Marieke de Vrij heeft de volgende inspiraties vrijgegeven:
- Dieren dienen bij voorkeur gedood te worden op de plek waar ze altijd hebben geleefd, indien mogelijk in de vrije natuur, zodat hun energieën afgestaan worden op de plek waar ze geleefd hebben. Nu worden dieren in een uiterst vreemde, onbehaaglijke situatie en omgeving gedood, binnen ‘slachtrituelen’ die hun zielsleven nadelig beïnvloeden. In Amerika heeft men al mobiele slagerijen die op deze behoefte inspelen.
- Het uitspreken van een spreuk (van dankbaarheid) door ‘de slager’, zoals nog steeds bij de Joden en Hindoestanen gebeurt, draagt bij aan een bewust contact met het dier en respect voor de opofferingsbereidheid. Het op rituele wijze bekloppen van het dier en het leggen van een hand bij de overgang van nek en schouders versterkt dit.
- Het beste tijdstip van doden is de vroege avond, de overgang van dag naar nachtritme. Er is dan nog een mate van alert bewustzijn actief waarin het afscheid nemen kan plaats vinden, maar ook emotionele rust, waardoor er minder verzet en angst is. Na overlijden dient het dier nog enige tijd met rust gelaten te worden, zodat de ziel in alle rust kan wegglijden uit het stoffelijke.

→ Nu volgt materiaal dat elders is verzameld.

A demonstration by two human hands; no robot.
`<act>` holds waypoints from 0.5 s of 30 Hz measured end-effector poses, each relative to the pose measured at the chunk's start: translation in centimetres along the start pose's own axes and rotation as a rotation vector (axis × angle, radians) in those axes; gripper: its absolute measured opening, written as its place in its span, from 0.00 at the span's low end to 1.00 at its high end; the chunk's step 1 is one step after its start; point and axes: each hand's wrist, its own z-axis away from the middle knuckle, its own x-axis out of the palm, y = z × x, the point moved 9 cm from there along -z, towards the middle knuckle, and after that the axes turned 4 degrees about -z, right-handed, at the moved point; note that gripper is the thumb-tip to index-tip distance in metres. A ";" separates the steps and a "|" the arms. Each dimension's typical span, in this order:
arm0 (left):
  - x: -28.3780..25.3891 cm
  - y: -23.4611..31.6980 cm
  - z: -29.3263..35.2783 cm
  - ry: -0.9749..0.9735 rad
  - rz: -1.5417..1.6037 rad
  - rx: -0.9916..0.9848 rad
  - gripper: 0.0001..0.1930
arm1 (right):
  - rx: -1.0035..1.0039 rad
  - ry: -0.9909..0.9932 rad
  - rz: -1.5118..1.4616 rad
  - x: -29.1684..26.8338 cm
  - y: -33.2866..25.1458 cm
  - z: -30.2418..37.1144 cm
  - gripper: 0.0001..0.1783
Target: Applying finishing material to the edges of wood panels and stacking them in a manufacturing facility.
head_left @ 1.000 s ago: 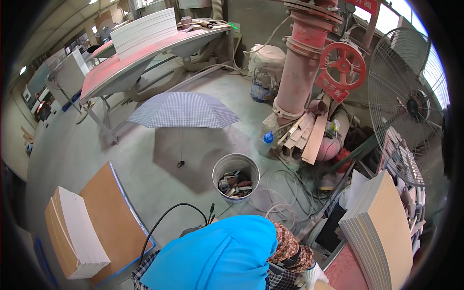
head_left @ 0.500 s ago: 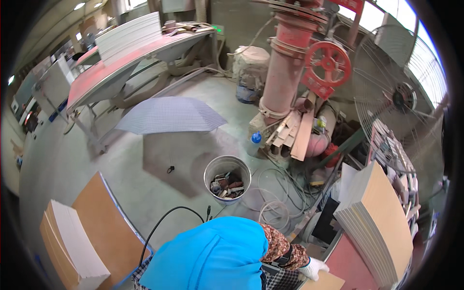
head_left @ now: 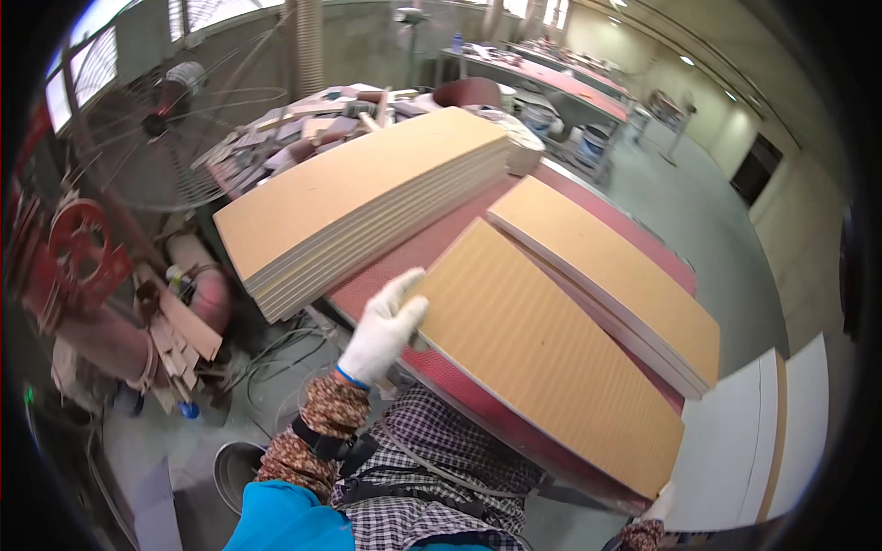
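A long tan board (head_left: 542,358) lies slantwise over a red-topped table (head_left: 377,285). At the board's left end is my left hand (head_left: 381,332), in a white glove, with the thumb on the upper face and the fingers closed about the edge. My right hand (head_left: 660,505), also gloved, is at the near right corner; only part of it shows, closed against the board's edge. Just beyond the board lies a low stack of similar tan boards (head_left: 606,280). A taller stack of boards (head_left: 367,197) stands at the table's far left side.
White panels (head_left: 726,450) stand at the right, beside the table. Behind the tall stack is a heap of offcuts (head_left: 303,129). A large fan (head_left: 156,124) and a red handwheel (head_left: 87,241) on a pipe are at the left. A bucket (head_left: 234,473) stands on the floor near my left arm.
The view has swung right, from the floor with the umbrella and bucket to the table. Earlier one gloved hand showed at a board's edge; now both hands show on the board.
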 end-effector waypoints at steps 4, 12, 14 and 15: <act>4.8 4.2 -4.8 -0.128 -0.076 0.106 0.28 | -0.184 -0.031 -0.033 -1.0 -0.4 0.8 0.29; 9.4 3.5 -13.7 -0.225 -0.007 0.144 0.27 | -0.291 0.008 0.110 -0.6 -1.0 3.3 0.26; 9.9 2.5 -15.2 -0.228 -0.011 0.130 0.26 | -0.346 0.048 0.024 0.6 -0.3 4.0 0.26; 9.7 1.7 -15.6 -0.219 -0.019 0.104 0.26 | -0.392 0.077 -0.048 1.1 -0.6 4.8 0.26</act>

- De schietmethode waarbij een kogel of pen door het derde oog (tussen de wenkbrauwen) heen schiet is heel diep inwerkend in het collectief veld en de ziel van het dier. Dit toont geen respect voor het dier en remt een geleidelijke terugtrekking van het zielenlichaam. Wanneer dieren aan hun achterpoten worden opgehangen is het doorsnijden van de slagader een minder bedreigende vorm van doding dan schieten. Als het dier op zijn kop hangt raken de poten minder doorbloed, hetgeen een lichtvoetige zielsuittreding bevordert. Het leven vloeit als het ware weg, zonder langdurig lijden.
- Elektrocuteren, dat bij varkens vaak voorkomt, dood de levenszin alvorens het dier gedood wordt. Het gevolg is een zielsaantasting, verkramping en een naargeestig gevoel. Dit levenszinremmend gevoel werkt collectief door tot in het ras, met psychische en lichamelijke afwijkingen als gevolg. Bij doding middels verdrinking en slagaderlijke bloeding, terwijl het dier op zijn kop hangt, zijn de meeste dieren het best af. De ziel rijst dan als van nature op uit het stoffelijke lichaam.
- Bekwame slagers dienen zich sensitief te kunnen afstemmen op het dieren-lichaam, zowel in relatie tot de doding als wat noodzakelijk is na de dood.
- Zorgvuldige en respectvolle slachtrituelen zonder verdoving kunnen vanuit het aspect van dierenwelzijn meer dierwaardig zijn dan slachten met verdoving.